Von einem Tornado zerstörte Amazon-Lagerhalle
Von einem Tornado zerstörte Amazon-Lagerhalle in Illinois: Wirbelstürme treten in den USA normalerweise im Frühjahr auf. Dass sie sich auch im Dezember bilden, könnte mit dem Klimawandel zusammenhängen. (Foto: NWS St. Louis/​Wikimedia Commons)

US-Präsident Joe Biden hat die nationale Umweltbehörde EPA angewiesen zu untersuchen, welche Rolle der Klimawandel bei den verheerenden Wirbelstürmen im Mittleren Westen und Südosten des Landes gespielt haben könne.

Es sei bekannt, "dass alles intensiver wird, wenn sich das Klima erwärmt", sagte Biden. Welchen Einfluss dies genau auf diese Tornado-Serie gehabt habe, könne er aber nicht sagen. Samstagnacht hatten über 30 Tornados eine große Opferzahl gefordert und schwere Verwüstungen hinterlassen.

In der Geschichte der USA hat es durchaus schon Tornado-Ereignisse mit ähnlichen oder sogar noch schlimmeren Auswirkungen gegeben. So kostete 1925 der sogenannte Drei-Staaten-Tornado in Illinois, Indiana und Missouri rund 700 Menschen das Leben, und 2011 gab es bei einem Wirbelsturm in Missouri über 160 Tote.

Ungewöhnlich ist diesmal, dass die Wirbelstürme im Spätherbst auftraten. Die Tornado-Saison in den USA liegt normalerweise im Frühjahr, sie geht von März bis Juni. Dann sind die Bedingungen in der Atmosphäre am ehesten so, dass Wirbelstürme entstehen können. Tatsächlich haben sich die fünf Tornados mit den höchsten Opferzahlen bisher alle in dieser Zeit ereignet.

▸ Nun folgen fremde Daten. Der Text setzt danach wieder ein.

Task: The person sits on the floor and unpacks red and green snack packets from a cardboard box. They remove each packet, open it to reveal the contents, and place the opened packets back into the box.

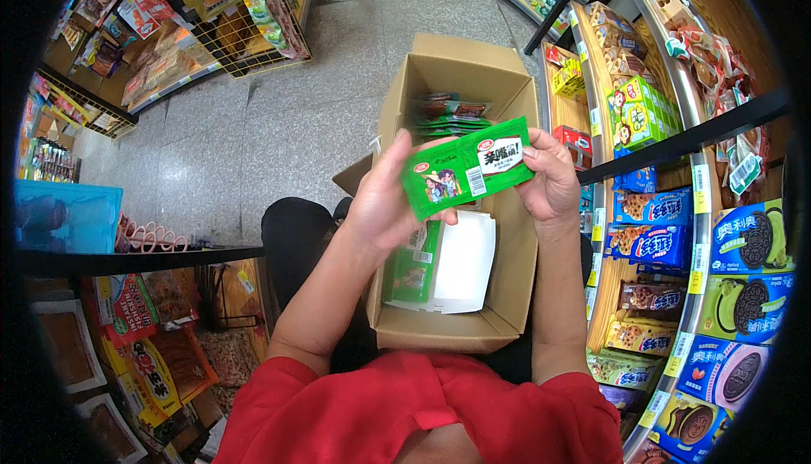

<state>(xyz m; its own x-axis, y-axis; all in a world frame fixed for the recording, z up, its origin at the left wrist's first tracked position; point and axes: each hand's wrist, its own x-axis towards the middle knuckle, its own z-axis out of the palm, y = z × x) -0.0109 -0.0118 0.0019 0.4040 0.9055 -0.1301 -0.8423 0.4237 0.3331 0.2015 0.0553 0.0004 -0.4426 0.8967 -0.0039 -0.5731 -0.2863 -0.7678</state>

"Spätfrühling im Dezember"

Die aktuelle Katastrophe könnten einen neuen Trend markieren. Wetterexpert:innen schließen nämlich nicht aus, dass sich Wirbelstürme künftig häufiger im Herbst oder Winter bilden, weil sich aufgrund des Klimawandels auch dann warme Luftmassen bilden können, die ihr Entstehen möglich machen.

Victor Gensini, Professor an der Northern Illinois University, sagte: "Ein Wort: bemerkenswert. Es war wirklich eine Art Spätfrühling mitten im Dezember."

Diesmal jedenfalls waren die Voraussetzungen für heftige Tornados da. Warme und kalte Luftmassen trafen mit Wucht aufeinander, ausgelöst durch eine große Temperaturdifferenz zwischen dem Südosten des Landes mit über 25 Grad Celsius und dem Norden mit unter null etwa in Minnesota.

Hinzu kamen deutliche Windscherungen, also plötzliche, scharfe Änderung von Richtung und Geschwindigkeit der Winde in höheren und tieferen Luftschichten. Fachleute glauben, dass auch das seit Herbst weltweit vorherrschende Klimaphänomen La Niña mitgespielt haben könnte.

Keine klare Tendenz

Eine eindeutige Tendenz zur Zunahme extremer Tornados lässt sich in den USA bisher nicht exakt feststellen, möglicherweise ist das aber auch eine Folge davon, dass sie schwer systematisch zu erfassen sind.

Physikalisch betrachtet gibt es zwei gegenläufige Tendenzen. So treibt wärmere Luft, die mehr Feuchtigkeit als kältere aufnimmt, Wirbelstürme an. Doch die Erwärmung kann auch dazu führen, dass die Windscherungen abnehmen. Die beiden Phänomene könnten sich aufheben.

Festgestellt wurde jedoch, dass sich die übliche "Tornadostraße" in den USA weiter nach Osten verlagert, weg von der Region Kansas-Oklahoma und hin zu den Staaten, in denen die aktuellen Tornados auftraten – in die Regionen um das Mississippi-Tal.

Die US-Behörde für Katastrophenhilfe Fema mahnt jedenfalls dringend, sich auf stärkere Sturmereignisse einzustellen. Die oberste Fema-Beamtin für Notfall-Management, Deanne Criswell, sagte, diese starken Stürme seien im Zeitalter des Klimawandels "das neue Normal". "Die Auswirkungen des Klimawandels sind die Krise unserer Generation."

Auch in Deutschland können übrigens Tornados auftreten. Am bekanntesten ist ein Tornado in Pforzheim vom 10. Juli 1968, bei dem zwei Menschen ums Leben kamen und über 100 verletzt wurden. Ein Tornado in Kiel am 27. September dieses Jahres verletzte vier Personen schwer.